Task requirements: Repeat each record below exactly as given.

Dataset records:
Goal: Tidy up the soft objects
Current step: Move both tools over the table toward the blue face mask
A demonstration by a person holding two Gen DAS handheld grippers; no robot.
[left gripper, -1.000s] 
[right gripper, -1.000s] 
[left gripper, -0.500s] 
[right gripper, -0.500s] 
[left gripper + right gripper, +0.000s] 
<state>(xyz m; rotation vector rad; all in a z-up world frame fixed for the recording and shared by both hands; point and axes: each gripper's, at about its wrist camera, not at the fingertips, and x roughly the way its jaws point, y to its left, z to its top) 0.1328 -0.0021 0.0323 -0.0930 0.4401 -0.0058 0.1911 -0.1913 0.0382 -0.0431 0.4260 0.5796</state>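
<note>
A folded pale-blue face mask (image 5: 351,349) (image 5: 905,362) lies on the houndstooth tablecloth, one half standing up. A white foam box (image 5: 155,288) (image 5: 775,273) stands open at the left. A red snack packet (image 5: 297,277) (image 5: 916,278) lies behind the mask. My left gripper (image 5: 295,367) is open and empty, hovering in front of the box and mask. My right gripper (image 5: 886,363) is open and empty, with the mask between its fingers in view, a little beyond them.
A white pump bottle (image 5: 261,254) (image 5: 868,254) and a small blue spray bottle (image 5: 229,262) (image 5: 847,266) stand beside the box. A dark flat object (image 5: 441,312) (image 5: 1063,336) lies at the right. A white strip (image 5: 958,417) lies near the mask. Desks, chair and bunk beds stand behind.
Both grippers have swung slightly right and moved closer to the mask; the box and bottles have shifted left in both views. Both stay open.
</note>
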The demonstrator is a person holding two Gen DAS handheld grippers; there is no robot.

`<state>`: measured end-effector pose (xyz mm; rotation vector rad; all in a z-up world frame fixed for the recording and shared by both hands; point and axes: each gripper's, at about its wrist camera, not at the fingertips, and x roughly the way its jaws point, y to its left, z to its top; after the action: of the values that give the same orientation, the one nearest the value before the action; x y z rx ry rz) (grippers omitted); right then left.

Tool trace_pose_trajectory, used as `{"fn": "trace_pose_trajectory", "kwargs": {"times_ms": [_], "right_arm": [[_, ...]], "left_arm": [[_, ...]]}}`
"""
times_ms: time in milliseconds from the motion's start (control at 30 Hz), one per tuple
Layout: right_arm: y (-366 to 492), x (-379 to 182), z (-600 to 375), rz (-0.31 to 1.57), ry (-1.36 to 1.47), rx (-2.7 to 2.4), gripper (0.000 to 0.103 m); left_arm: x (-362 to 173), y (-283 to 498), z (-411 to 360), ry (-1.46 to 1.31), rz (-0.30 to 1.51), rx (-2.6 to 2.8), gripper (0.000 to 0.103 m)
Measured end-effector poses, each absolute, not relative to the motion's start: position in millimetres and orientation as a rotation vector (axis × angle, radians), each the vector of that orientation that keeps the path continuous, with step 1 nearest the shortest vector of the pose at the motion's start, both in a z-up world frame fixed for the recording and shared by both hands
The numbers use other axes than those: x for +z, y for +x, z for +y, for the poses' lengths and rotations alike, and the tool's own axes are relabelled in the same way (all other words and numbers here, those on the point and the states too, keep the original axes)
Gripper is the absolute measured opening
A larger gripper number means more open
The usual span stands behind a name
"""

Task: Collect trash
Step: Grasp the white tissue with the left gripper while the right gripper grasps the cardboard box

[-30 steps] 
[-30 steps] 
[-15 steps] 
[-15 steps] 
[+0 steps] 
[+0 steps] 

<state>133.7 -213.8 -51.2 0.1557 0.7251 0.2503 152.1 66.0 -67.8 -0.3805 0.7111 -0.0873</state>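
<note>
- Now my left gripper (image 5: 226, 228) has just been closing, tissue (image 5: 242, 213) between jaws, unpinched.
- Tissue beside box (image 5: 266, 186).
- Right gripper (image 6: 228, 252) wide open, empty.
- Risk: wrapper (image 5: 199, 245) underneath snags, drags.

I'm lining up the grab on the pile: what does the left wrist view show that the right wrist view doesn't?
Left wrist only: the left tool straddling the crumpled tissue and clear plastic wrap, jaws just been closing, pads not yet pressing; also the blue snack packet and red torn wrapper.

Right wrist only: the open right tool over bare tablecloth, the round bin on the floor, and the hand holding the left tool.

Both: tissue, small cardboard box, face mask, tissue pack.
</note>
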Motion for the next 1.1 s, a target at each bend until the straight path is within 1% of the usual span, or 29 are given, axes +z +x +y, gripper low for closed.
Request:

Exercise output:
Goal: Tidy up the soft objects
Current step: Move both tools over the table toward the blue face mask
A demonstration by a person holding two Gen DAS handheld grippers; no robot.
[left gripper, -1.000s] 
[right gripper, -1.000s] 
[left gripper, -0.500s] 
[right gripper, -0.500s] 
[left gripper + right gripper, +0.000s] 
<state>(xyz m; rotation vector rad; all in a z-up world frame fixed for the recording and shared by both hands; point and axes: each gripper's, at about its wrist camera, not at the fingertips, and x roughly the way its jaws point, y to its left, z to its top) 0.1328 -0.0021 0.0323 -0.0930 0.4401 -0.0058 0.1911 -0.1913 0.0382 -0.0431 0.4260 0.5796</state>
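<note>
A folded pale-blue face mask (image 5: 351,349) (image 5: 905,362) lies on the houndstooth tablecloth, one half standing up. A white foam box (image 5: 155,288) (image 5: 775,273) stands open at the left. A red snack packet (image 5: 297,277) (image 5: 916,278) lies behind the mask. My left gripper (image 5: 295,367) is open and empty, hovering in front of the box and mask. My right gripper (image 5: 886,363) is open and empty, with the mask between its fingers in view, a little beyond them.
A white pump bottle (image 5: 261,254) (image 5: 868,254) and a small blue spray bottle (image 5: 229,262) (image 5: 847,266) stand beside the box. A dark flat object (image 5: 441,312) (image 5: 1063,336) lies at the right. A white strip (image 5: 958,417) lies near the mask. Desks, chair and bunk beds stand behind.
Both grippers have swung slightly right and moved closer to the mask; the box and bottles have shifted left in both views. Both stay open.
</note>
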The demonstrator is a person holding two Gen DAS handheld grippers; there is no robot.

`<state>`: measured end-effector pose (xyz mm; rotation vector rad; all in a z-up world frame fixed for the recording and shared by both hands; point and axes: each gripper's, at about its wrist camera, not at the fingertips, and x roughly the way its jaws point, y to its left, z to its top; after the action: of the values that give the same orientation, the one nearest the value before the action; x y z rx ry rz) (grippers omitted); right then left.

Tool trace_pose_trajectory, used as `{"fn": "trace_pose_trajectory", "kwargs": {"times_ms": [_], "right_arm": [[_, ...]], "left_arm": [[_, ...]]}}`
"""
times_ms: time in milliseconds from the motion's start (control at 30 Hz), one per tuple
Layout: right_arm: y (-366 to 492), x (-379 to 182), z (-600 to 375), rz (-0.31 to 1.57), ry (-1.36 to 1.47), rx (-2.7 to 2.4), gripper (0.000 to 0.103 m); left_arm: x (-362 to 173), y (-283 to 498), z (-411 to 360), ry (-1.46 to 1.31), rz (-0.30 to 1.51), rx (-2.6 to 2.8), gripper (0.000 to 0.103 m)
Measured end-effector poses, each absolute, not relative to the motion's start: position in millimetres and orientation as a rotation vector (axis × angle, radians), each the vector of that orientation that keeps the path continuous, with step 1 nearest the shortest vector of the pose at the motion's start, both in a z-up world frame fixed for the recording and shared by both hands
The numbers use other axes than those: x for +z, y for +x, z for +y, for the poses' lengths and rotations alike, and the tool's own axes are relabelled in the same way (all other words and numbers here, those on the point and the states too, keep the original axes)
Gripper is the absolute measured opening
A larger gripper number means more open
The usual span stands behind a name
"""

Task: Collect trash
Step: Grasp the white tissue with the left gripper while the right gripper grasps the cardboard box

[-30 steps] 
[-30 steps] 
[-15 steps] 
[-15 steps] 
[+0 steps] 
[+0 steps] 

<state>133.7 -213.8 -51.2 0.1557 0.7251 0.2503 152.1 66.0 -67.8 -0.3805 0.7111 -0.0873</state>
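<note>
- Now my left gripper (image 5: 226, 228) has just been closing, tissue (image 5: 242, 213) between jaws, unpinched.
- Tissue beside box (image 5: 266, 186).
- Right gripper (image 6: 228, 252) wide open, empty.
- Risk: wrapper (image 5: 199, 245) underneath snags, drags.

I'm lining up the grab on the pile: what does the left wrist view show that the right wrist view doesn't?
Left wrist only: the left tool straddling the crumpled tissue and clear plastic wrap, jaws just been closing, pads not yet pressing; also the blue snack packet and red torn wrapper.

Right wrist only: the open right tool over bare tablecloth, the round bin on the floor, and the hand holding the left tool.

Both: tissue, small cardboard box, face mask, tissue pack.
</note>
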Motion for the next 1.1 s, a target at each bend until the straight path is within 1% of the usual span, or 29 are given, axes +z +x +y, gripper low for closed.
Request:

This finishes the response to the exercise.